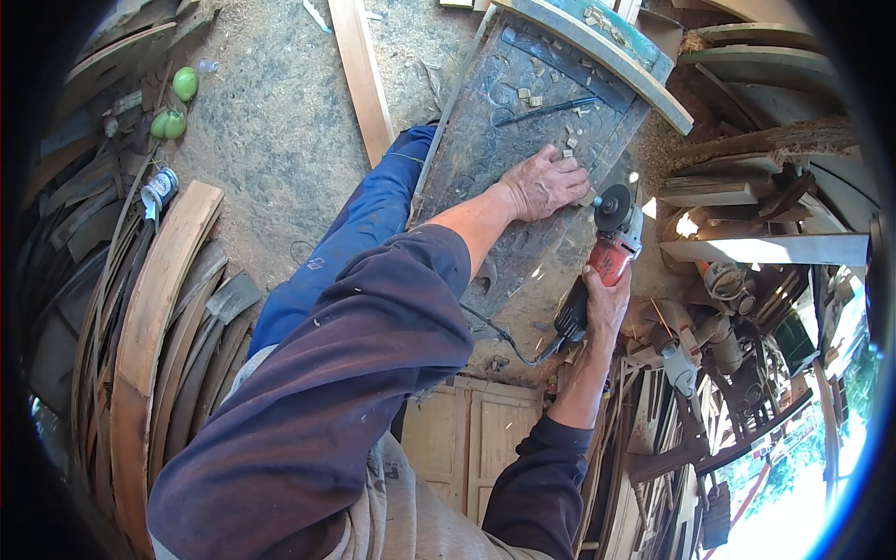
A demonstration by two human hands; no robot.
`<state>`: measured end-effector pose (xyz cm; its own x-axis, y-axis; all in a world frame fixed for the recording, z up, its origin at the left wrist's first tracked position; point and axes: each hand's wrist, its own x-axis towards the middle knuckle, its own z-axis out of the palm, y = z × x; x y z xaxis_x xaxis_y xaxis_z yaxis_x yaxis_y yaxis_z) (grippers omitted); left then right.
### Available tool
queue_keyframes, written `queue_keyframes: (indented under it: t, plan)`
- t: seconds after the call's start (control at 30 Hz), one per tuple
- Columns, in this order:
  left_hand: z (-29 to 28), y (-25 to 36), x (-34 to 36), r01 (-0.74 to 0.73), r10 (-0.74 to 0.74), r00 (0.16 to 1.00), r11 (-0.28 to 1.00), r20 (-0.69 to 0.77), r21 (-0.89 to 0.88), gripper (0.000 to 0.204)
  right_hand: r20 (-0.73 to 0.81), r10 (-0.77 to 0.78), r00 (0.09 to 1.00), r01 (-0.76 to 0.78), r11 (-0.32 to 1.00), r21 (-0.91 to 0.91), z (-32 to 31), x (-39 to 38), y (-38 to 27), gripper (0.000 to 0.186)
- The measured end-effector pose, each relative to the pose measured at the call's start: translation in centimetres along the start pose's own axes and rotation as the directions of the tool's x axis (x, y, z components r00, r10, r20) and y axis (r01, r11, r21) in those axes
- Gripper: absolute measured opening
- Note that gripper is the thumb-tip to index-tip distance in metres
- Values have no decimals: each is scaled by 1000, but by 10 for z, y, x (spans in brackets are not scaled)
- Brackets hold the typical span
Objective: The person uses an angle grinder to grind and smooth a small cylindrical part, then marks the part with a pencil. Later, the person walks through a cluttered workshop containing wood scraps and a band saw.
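"Red-and-black angle grinder (607,263), just off the right edge of that dark, worn wooden bench (467,182), with the bare right hand (607,301) wrapped round its body"

"And the bare left hand (546,187)?"

"Fingers curled in, over the bench by that same edge, a small pale bit of wood (587,198) at the tips. Whether they're pinching it, I can't tell from here"

"Either way, they're awfully near the round dark disc (613,207). I'd brace that hand on the bench, tuck the fingertips back, and bring the disc in lightly, never leaning on it"

"What about room?"

"On the right there's only a gap before the stacked brown timbers (709,194), so I wouldn't swing wide. The thin black cord (537,359) loops behind the tool; best keep it away from the disc. Little pale wooden cubes (536,101) and a thin dark rod (546,112) lie beyond the left hand, and the leg in blue trousers (359,224) is close by the bench's left edge"
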<state>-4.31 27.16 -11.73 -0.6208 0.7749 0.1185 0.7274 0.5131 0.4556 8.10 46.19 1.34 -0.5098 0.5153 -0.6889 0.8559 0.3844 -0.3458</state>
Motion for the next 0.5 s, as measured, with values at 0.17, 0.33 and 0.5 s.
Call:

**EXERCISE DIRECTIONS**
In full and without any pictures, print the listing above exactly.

**RESPONSE TO THE TASK**
A demonstration by two human hands; no robot.
`<state>`: measured end-effector pose (xyz cm; its own x-axis, y-axis; all in a world frame fixed for the recording, z up, its origin at the left wrist's first tracked position; point and axes: each hand's wrist, its own x-axis towards the middle knuckle, its own z-axis out of the palm, y = z × x; x y z xaxis_x xaxis_y xaxis_z yaxis_x yaxis_y yaxis_z) (grippers omitted); left then right.
### Available tool
queue_keyframes, written `queue_keyframes: (indented under it: t, plan)`
- t: seconds after the call's start (control at 30 Hz), one per tuple
- Columns, in this order:
  left_hand: z (-29 to 28), y (-25 to 36), x (-34 to 36), r01 (-0.74 to 0.73), r10 (-0.74 to 0.74), r00 (0.16 to 1.00), r11 (-0.28 to 1.00), r20 (-0.69 to 0.77), r21 (-0.89 to 0.88), gripper (0.000 to 0.204)
  right_hand: r20 (-0.73 to 0.81), r10 (-0.77 to 0.78), r00 (0.09 to 1.00), r01 (-0.76 to 0.78), r11 (-0.32 to 1.00), r21 (-0.91 to 0.91), z (-32 to 31), x (-39 to 38), y (-38 to 27), gripper (0.000 to 0.186)
- The measured end-effector pose, each relative to the pose measured at the call's start: translation in centimetres along the start pose's own axes and rotation as the directions of the tool's x axis (x, y, z components r00, r10, r20) and y axis (r01, r11, r21) in those axes
- Gripper: absolute measured opening
- Note that gripper is the thumb-tip to index-tip distance in metres
- Values have no decimals: each is scaled by 1000, but by 10 for z, y, x (spans in brackets are not scaled)
- Brackets hold the typical span
Objective: The person uses an angle grinder to grind and smooth a small cylindrical part, then marks the part with a pencil. Later, the person walks through a cluttered workshop containing wood scraps and a band saw.
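"Red-and-black angle grinder (607,263), just off the right edge of that dark, worn wooden bench (467,182), with the bare right hand (607,301) wrapped round its body"

"And the bare left hand (546,187)?"

"Fingers curled in, over the bench by that same edge, a small pale bit of wood (587,198) at the tips. Whether they're pinching it, I can't tell from here"

"Either way, they're awfully near the round dark disc (613,207). I'd brace that hand on the bench, tuck the fingertips back, and bring the disc in lightly, never leaning on it"

"What about room?"

"On the right there's only a gap before the stacked brown timbers (709,194), so I wouldn't swing wide. The thin black cord (537,359) loops behind the tool; best keep it away from the disc. Little pale wooden cubes (536,101) and a thin dark rod (546,112) lie beyond the left hand, and the leg in blue trousers (359,224) is close by the bench's left edge"
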<state>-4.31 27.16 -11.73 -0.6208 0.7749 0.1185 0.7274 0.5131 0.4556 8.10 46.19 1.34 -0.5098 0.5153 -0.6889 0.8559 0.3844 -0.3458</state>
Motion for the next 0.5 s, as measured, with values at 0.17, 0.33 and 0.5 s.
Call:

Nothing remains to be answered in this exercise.